Inside the Xenos GPU

As previously mentioned, the 48 shaders will be able to run either vertex or pixel shader programs in any given clock cycle. To clarify, each block of 16 shader units is able to run a shader program thread. These shader units will function on a slightly higher than DX9.0c, but in order to take advantage of the technology, ATI and Microsoft will have to customize the API.

In order to get data into the shader units, textures are read from main memory. The eDRAM of the system is unable to assist with texturing. There are 16 bilinear filtered texture samplers. These units are able to read up to 16 textures per clock cycle. The scheduler will need to take great care to organize threads so that optimal use of the texture units are made. Another consideration to take into account is anisotropic filtering. In order to perform filtering at beyond bilinear levels, the texture will need to be run through the texture unit more than once (until the filtering is finished). If no filtering is required (i.e. if a shader program is simple reading stored data), the vetex fetch units can be used (either with a vertex or a pixel shader program).
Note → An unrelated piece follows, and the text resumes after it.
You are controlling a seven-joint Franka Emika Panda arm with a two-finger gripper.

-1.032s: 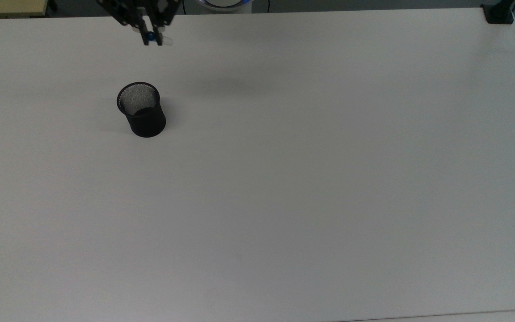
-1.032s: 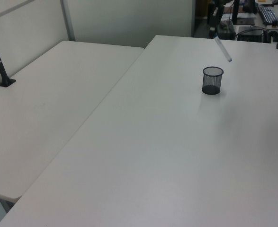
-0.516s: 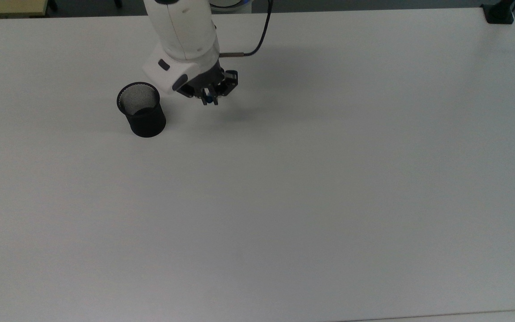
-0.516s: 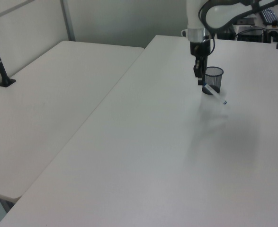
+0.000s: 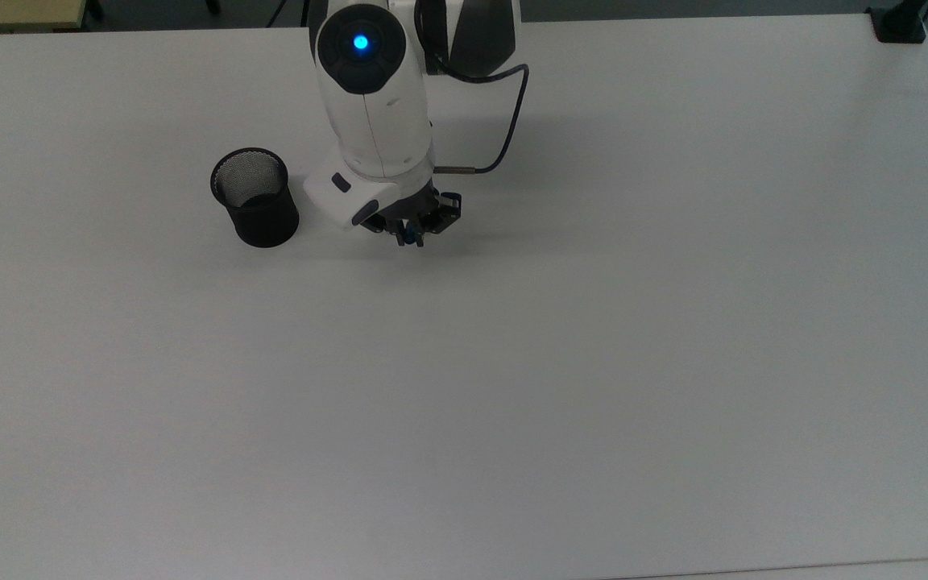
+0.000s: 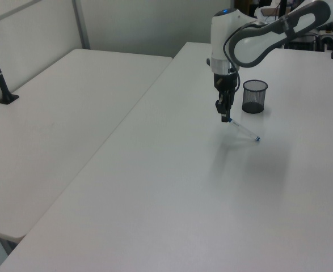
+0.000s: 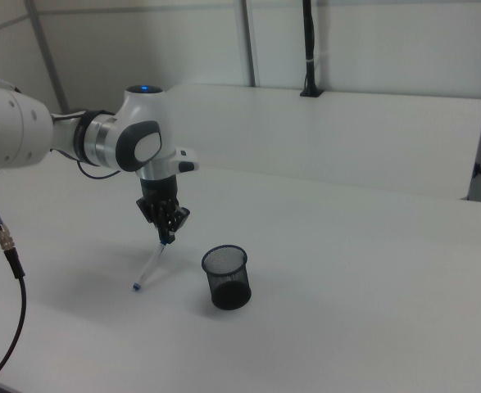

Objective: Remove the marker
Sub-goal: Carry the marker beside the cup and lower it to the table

In the PC space, we are seeing shifts to more and more complex pixel shaders. Large and larger textures are being used in order to supply data, and some predict that texture processing will eclipse color and z bandwidth in the not so distant future. We will have to see if the console and desktop space continue to diverge in this area.

One of the key aspects of performance for the Xbox 360 will be in how well ATI manages threads on their GPU. With the shift to the unified shader architecture, it is even more imperative to make sure that everything is running at maximum efficiency. We don't have many details on ATI's ability to context switch between vertex and pixel shader programs on hardware, but suffice it to say that ATI cannot afford to have any difficulties in managing threads on any level. As making good use of current pixel shader technology requires swapping out threads on shaders, we expect that this will go fairly well in this department. Thread management is likely one of the most difficult things ATI had to work out to make this hardware feasible.
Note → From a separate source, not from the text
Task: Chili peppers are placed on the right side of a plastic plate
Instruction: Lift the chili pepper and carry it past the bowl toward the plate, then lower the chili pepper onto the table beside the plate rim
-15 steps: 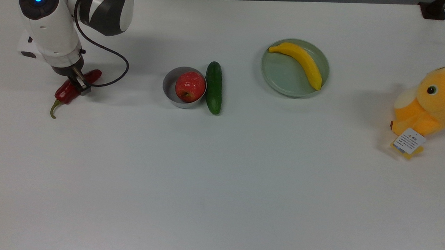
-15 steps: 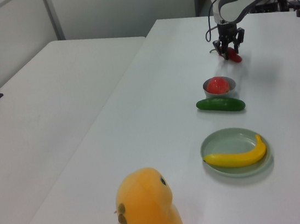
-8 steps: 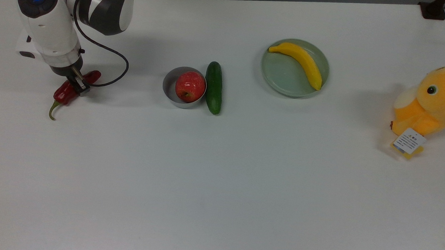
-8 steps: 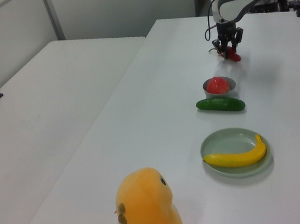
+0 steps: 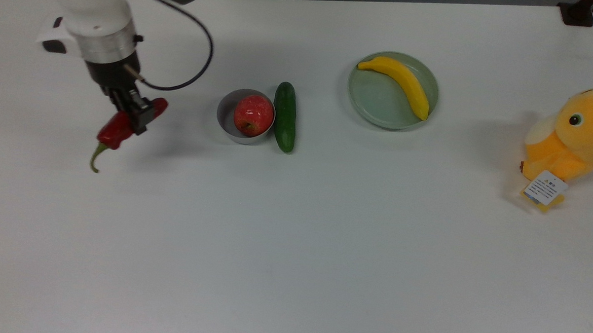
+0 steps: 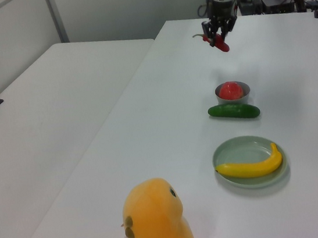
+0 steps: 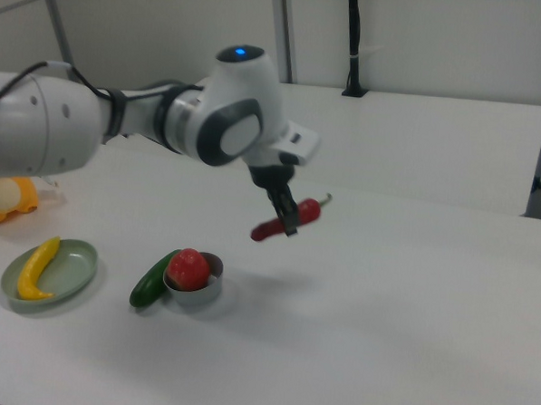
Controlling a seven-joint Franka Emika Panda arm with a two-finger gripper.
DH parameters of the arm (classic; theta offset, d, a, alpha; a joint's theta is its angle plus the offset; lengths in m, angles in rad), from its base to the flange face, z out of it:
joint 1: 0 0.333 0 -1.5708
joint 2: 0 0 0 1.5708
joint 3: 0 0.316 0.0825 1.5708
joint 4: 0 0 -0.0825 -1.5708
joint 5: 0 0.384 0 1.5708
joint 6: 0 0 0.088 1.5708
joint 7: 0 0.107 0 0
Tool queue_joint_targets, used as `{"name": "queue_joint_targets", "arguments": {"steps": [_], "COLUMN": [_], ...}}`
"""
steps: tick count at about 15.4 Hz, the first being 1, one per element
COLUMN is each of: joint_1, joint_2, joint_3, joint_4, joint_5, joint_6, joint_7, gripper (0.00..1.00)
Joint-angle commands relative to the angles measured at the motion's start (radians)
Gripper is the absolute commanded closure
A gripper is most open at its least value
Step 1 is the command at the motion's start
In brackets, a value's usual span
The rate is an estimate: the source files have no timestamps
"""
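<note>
Pinching chili peppers (image 5: 121,126) mid-body in the hand (image 5: 138,113), now lifted off the desk (image 5: 293,237) since a second ago; carrying next toward the plastic plate (image 5: 378,101), well apart, banana (image 5: 402,83) inside.

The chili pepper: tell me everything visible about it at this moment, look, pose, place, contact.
The chili pepper is glossy dark red, wrinkled and tapering, with a thin curved green stem. It looks like a smooth-skinned vegetable or a replica. The claw is shut on its middle and holds it clear of the white table, as the gap shows in the right view. It hangs roughly level, touching nothing else, to the top view's left of the grey bowl.
</note>
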Motion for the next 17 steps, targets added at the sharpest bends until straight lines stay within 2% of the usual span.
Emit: {"name": "queue_joint_targets", "arguments": {"steps": [1, 7, 9, 12, 17], "joint_1": [0.076, 0.185, 0.246, 0.300, 0.342], "joint_2": [-0.061, -0.145, -0.169, -0.196, -0.191], "joint_3": [0.039, 0.116, 0.122, 0.126, 0.143], "joint_4": [-0.041, -0.087, -0.091, -0.128, -0.205], "joint_5": [0.021, 0.023, 0.023, 0.021, 0.006], "joint_6": [-0.005, -0.150, -0.233, -0.308, -0.384], "joint_7": [-0.011, 0.001, 0.001, -0.001, -0.014], "gripper": [0.64, 0.64, 0.64, 0.64, 0.62]}}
Those who paid close attention to the amount of eDRAM (10MB) will note that this is not enough memory to store the entire framebuffer for displays larger than standard television with 4xAA enabled. Apparently, ATI will store the front buffer in the UMA area, while the back buffer resides on the eDRAM. In order to manage large displays, the hardware will need to render the back buffer in parts. This indicates that they have implemented some sort of very large grained tiling system (with 2 to 4 tiles). Usually tile based renderes have many more tiles than this, but this is a special case.

Performance of this hardware is a very difficult aspect to assess without testing the system. The potential is there for some nice gains over the current high end desktop part, but it is very difficult to know how easily software engineers will be able to functionally use the hardware before they fully understand it and have programmed for it for a while. Certainly, the learning curve won't be as steep as something like the PlayStation 2 was (DirectX is still the API), but knowing what works and what doesn't will take some time.

ATI's Modeling Engine

The adaptability of their hardware is something ATI is touting as well. Their Modeling Engine is really a name for a usage model ATI provides using their unified shaders. As each shader unit is more general purpose than current vertex and pixel shaders, ATI has built the hardware to easily allow the execution of general floating point math.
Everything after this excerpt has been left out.